"I'm doing it because it just feels more relevant than it even did a few years ago,"he tells Entertainment Weekly. "It was really obvious to me that we still have issues as a nation with [race]. ... And I think the younger generations are really kind of looking for ways out of this."
In the nearly six-minute song, with lyrics like "If you don't judge my do-rag ... I won't judge your red flag" and "If you don't judge my gold chains ... I'll forget the iron chains," the country singer, 40, and his rapper counterpart, 45, discuss race relations in America, focusing specifically on how Northerners (LL Cool J grew up in New York City) view Southerners (such as Paisley) and vice versa.

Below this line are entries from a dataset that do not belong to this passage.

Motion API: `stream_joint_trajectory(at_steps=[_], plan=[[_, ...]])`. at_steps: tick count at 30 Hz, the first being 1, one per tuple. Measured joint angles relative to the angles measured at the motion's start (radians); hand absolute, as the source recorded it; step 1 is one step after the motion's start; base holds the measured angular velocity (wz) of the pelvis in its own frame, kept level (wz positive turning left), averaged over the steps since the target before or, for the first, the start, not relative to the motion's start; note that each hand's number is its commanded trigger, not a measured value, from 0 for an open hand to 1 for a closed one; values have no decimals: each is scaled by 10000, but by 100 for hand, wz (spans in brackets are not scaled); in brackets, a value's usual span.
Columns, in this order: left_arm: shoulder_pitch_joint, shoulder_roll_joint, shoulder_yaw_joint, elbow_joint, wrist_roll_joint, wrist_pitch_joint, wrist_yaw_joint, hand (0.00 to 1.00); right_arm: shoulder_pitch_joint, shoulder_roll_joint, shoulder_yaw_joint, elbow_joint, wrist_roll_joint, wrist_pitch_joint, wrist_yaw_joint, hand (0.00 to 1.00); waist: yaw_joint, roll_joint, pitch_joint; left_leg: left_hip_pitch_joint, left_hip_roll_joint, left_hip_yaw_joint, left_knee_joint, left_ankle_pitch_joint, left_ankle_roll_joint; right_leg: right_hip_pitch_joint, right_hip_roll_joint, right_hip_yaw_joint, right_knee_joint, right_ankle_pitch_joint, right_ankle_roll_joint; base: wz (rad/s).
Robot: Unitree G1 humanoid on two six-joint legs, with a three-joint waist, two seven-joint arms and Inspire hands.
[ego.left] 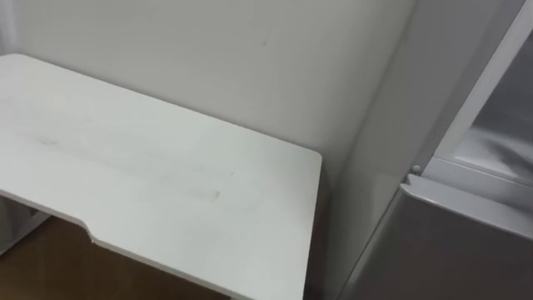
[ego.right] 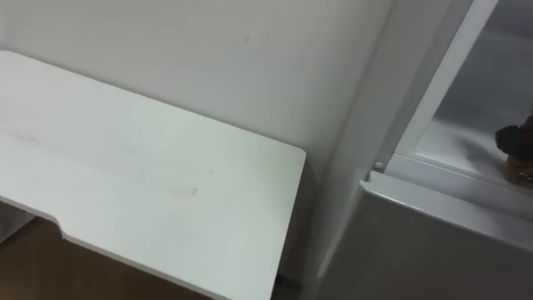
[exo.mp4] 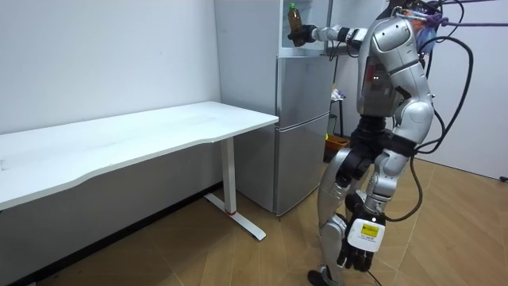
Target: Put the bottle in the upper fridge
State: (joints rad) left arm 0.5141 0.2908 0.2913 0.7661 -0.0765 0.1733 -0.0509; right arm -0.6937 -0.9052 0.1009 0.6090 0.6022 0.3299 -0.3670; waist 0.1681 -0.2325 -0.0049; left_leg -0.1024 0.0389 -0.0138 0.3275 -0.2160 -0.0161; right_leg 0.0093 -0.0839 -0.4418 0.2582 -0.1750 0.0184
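Note:
I stand facing the silver fridge [exo.mp4: 302, 127], whose upper compartment [ego.right: 466, 125] is open while the lower door is closed. My right hand [exo.mp4: 302, 35] is stretched out at shoulder height, shut on a brownish bottle [exo.mp4: 294, 17] with a green cap. It holds the bottle upright at the mouth of the upper compartment. In the right eye view the dark right hand [ego.right: 510, 137] and the bottle's brown lower part [ego.right: 521, 170] show at the right edge, just above the white shelf. My left hand [exo.mp4: 355, 253] hangs by my leg with relaxed fingers, holding nothing.
A long white table [ego.left: 150, 167] stands against the wall left of the fridge, with a narrow gap between its end and the fridge side [ego.left: 375, 192]. Some yellow and dark items [exo.mp4: 338, 143] lie on the wooden floor beyond the fridge.

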Motion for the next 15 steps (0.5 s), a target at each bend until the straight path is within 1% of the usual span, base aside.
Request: stream_joint_trajectory(at_steps=[2,3,8,10,11,14,15], plan=[[2,4,0,-3,-6,0,5,0,-20,-3,0,0,181,0,0,100,-3,-3,1,100,0,3,-25,-1,0,108,-1,7,-4,-2,3,0],[2,12,0,-26,-52,-2,5,0,-22,-18,0,-1,247,0,1,100,-44,-24,-19,105,0,0,-26,-8,-5,123,-1,2,-3,-8,13,0],[2,16,1,-149,-104,6,4,0,-41,-82,1,205,543,22,131,100,-9,-82,-18,48,5,-19,24,-14,-12,120,12,-7,-14,-8,14,0],[2,17,1,-118,-101,36,4,0,-41,-82,5,261,550,218,227,100,13,-81,-16,1,8,-19,68,-15,-13,92,16,-8,-13,-8,14,0],[2,17,2,-116,-101,51,4,0,-41,-82,15,309,551,233,240,100,21,-81,-16,-11,9,-20,82,-15,-13,87,17,-9,-14,-8,14,0],[4,25,-1,-110,-96,155,4,0,-40,-82,52,547,581,434,320,100,78,-77,-12,-72,10,-34,130,-15,-13,76,19,-15,-13,-7,12,3],[3,40,-12,-74,-96,183,3,0,-40,-81,131,547,599,432,299,100,90,-64,-1,-88,11,-38,150,-16,-13,75,22,-22,-22,-6,9,0]])
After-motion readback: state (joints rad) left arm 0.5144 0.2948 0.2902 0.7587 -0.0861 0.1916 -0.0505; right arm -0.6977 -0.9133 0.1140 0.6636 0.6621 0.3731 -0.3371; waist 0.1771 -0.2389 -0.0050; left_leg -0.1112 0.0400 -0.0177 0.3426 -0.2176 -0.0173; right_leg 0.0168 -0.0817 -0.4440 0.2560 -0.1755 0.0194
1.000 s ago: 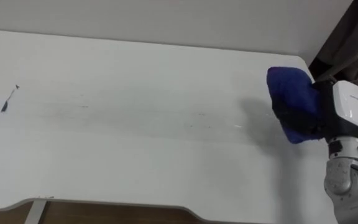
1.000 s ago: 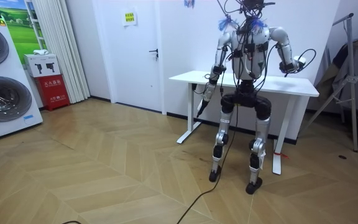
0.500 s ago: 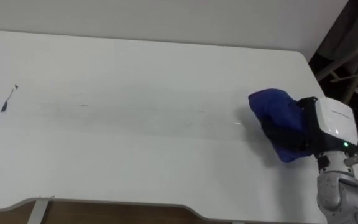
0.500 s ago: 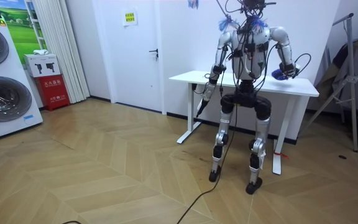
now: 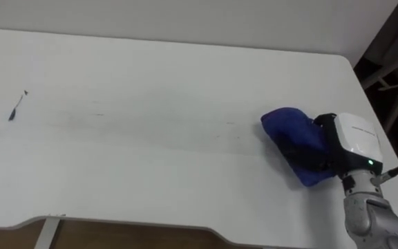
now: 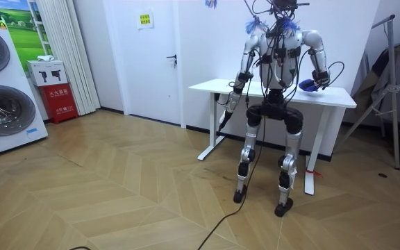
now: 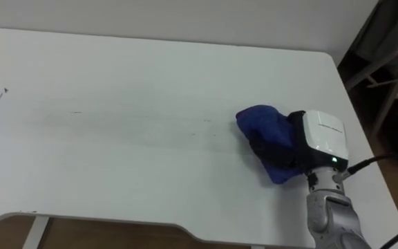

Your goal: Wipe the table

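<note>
A blue cloth [image 5: 292,142] lies bunched on the white table [image 5: 150,76] near its right end, also in the right eye view [image 7: 264,138]. My right hand [image 5: 327,149] is shut on it from the right and presses it onto the top. Small dark marks [image 5: 14,111] sit at the table's far left, and faint grey streaks run across the middle. In the room view I stand at the table's long side, with the blue cloth [image 6: 308,85] at the room view's right. My left hand [image 6: 223,118] hangs beside the table's edge.
The table's right edge [image 5: 368,90] is close to the cloth, with a dark metal stand [image 5: 392,62] beyond it. The front edge [image 5: 150,227] runs along the bottom. Washing machines [image 6: 2,90] and a red box [image 6: 60,101] stand at the room view's left.
My right hand has come down from above the table and slid the blue cloth leftward and nearer along the top. The left arm has stayed hanging.
</note>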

"It really came to a boil last year with 'Lincoln' and 'Django,' and there's just a lot of talk about it," says Paisley. "I just think art has a responsibility to lead the way, and I don't know the answers, but I feel like asking the question is the first step and we're asking the question in a big way."
"How do I show my Southern pride? What is offensive to you?" he continues. "And he kind of replies and his summation is really that whole 'Let bygones be bygones.'"
Still, the West Virginia native adds, he understands that the song isn't a solution, but he hopes it can contribute to one.
"This is a very sensitive subject," he says, "And we're trying to have the discussion in a way that it can help."